The main thing to do when contemplating cooking the big Christmas lunch is to think ahead and plan out your day and timings. The most important thing is not to stress – it’s just a glorified roast dinner.

For a starter I’d recommend soup; I love soups. When I go into restaurants, it’s a really good way of telling if the restaurant is good because they make good soups and they’re fresh. I think the celeriac and apple soup with crème fraiche (from my book New Classics) is a great starter – there’s not too much of it, just something to whet the appetite. There’s nothing like a nice hot soup on a cold day.

My choice of meat will always be turkey because it’s basically the only time of the year that we eat turkey. And I quite enjoy it – it’s a nice meat.  But I think pork would be a great alternative.

If you have a local butcher, try and get your turkey from there. Waitrose is very good and reliable for meat but I also really like Bayley & Sage as well. They have great produce and a really lovely shop. They have a couple of stores across west London.

It’s a tough one for vegetarians on Christmas day. There are alternatives to the meat that you can buy but I would definitely recommend getting a really good vegetarian cookbook for the best alternatives.

The most common mistake people make when cooking Christmas dinner is not understanding the time it takes to cook a turkey and the process of getting everything ready for the same time. The turkey is the longest thing to cook and you have to fit everything around it. Also, try not to cram everything into the oven.
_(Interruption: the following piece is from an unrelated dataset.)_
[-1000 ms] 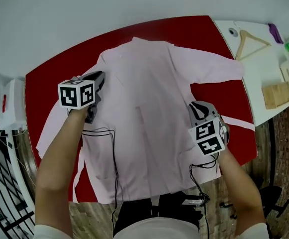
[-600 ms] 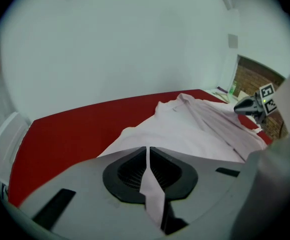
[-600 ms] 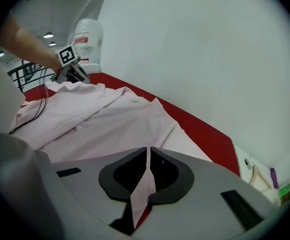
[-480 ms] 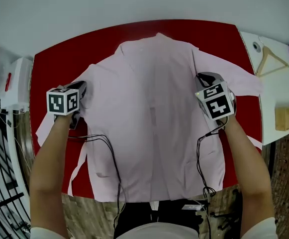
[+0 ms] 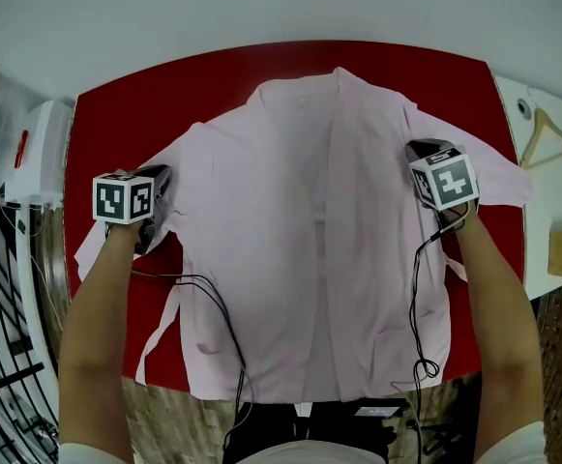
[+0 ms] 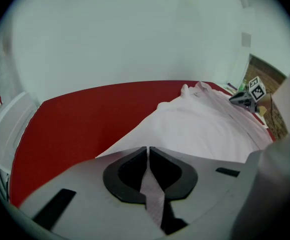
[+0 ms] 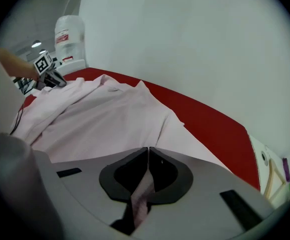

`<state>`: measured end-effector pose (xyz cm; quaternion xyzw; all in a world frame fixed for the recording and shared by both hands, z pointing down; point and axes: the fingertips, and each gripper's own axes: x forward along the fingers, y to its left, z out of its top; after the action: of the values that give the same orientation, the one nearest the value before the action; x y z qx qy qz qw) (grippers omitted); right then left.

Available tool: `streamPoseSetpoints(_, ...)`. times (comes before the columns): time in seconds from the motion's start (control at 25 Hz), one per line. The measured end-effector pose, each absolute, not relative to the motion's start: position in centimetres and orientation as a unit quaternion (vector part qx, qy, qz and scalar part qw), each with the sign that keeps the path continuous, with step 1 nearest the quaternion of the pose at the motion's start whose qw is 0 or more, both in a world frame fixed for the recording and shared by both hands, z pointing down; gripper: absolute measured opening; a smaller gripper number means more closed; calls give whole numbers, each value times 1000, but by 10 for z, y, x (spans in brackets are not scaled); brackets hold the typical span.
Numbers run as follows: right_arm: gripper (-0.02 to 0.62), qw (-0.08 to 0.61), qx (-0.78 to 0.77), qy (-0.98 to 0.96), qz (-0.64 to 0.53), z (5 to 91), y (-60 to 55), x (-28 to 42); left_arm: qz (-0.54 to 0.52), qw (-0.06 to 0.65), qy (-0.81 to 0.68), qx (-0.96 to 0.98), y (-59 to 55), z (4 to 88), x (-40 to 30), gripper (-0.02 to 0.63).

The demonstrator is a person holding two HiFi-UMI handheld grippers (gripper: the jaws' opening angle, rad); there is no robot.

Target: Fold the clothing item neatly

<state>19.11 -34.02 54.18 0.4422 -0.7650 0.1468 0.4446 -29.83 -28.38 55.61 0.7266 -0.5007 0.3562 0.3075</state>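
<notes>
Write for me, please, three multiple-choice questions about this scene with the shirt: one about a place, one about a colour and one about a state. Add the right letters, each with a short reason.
1. Where does the wooden hanger lie?
A) on the floor
B) on the white surface to the right of the table
C) on a hook on the wall

2. What colour is the shirt?
A) pale pink
B) dark blue
C) green

3. In what state is the left hand-held gripper?
A) open and empty
B) shut on the shirt's fabric
C) shut on the hanger

Answers:
1 B: the head view shows the hanger flat on the white surface, beyond the table's right edge.
2 A: the cloth is pale pink in all three views.
3 B: the left gripper view shows the jaws together with a strip of pink cloth pinched between them.
</notes>
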Motion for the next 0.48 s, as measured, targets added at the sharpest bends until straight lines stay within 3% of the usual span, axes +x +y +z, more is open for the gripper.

Consider duck as an alterntaive

When I was growing up my parents used to buy the biggest turkey they could find. My mum used to get up at a strange hour, like four in the morning, to put the turkey in the oven, and when it came to eating it was so overcooked and dry. There weren’t many cookbooks then so they would just stick it in the oven and give it ten hours to cook. There was always loads leftover…

I always allow the turkey to rest, I think it’s good to rest any piece of meat for 15-20 minutes. Cover it in tinfoil and leave it to relax. It will release some of its juices and that’s the perfect ingredient to add to your gravy.

For dessert, I love Christmas pudding and custard. It’s a classic but I really do like it. We all make mince pies in my house; I love making mince pies because the kids get involved. We buy some mince meat, spice it up a little bit and add some more dried fruit. I’ll make some pastry and the kids help me put them together.

If all goes wrong, don’t panic; gather your thoughts. One of the biggest mistakes people make on Christmas is that they let the whole process get on top of them.

My advice would be to wash up and clean down as much as you possibly can. Try and get as much out of the way and most of all try and enjoy it.

I cook the Christmas dinner in my house, but it’s a team effort. I go to work on Christmas day, so generally, I will help with the prep and then go to work, come back and finish off bits and pieces. Over the years I’ve always cooked Christmas lunch when I’m not working.

We always try and create a very special experience for diners at Christmas at the restaurant. We won’t be cooking the traditional Christmas dinner but our top level cuisine instead because that’s what people come in for. It’s the spirit of Christmas with a two Michelin-star twist.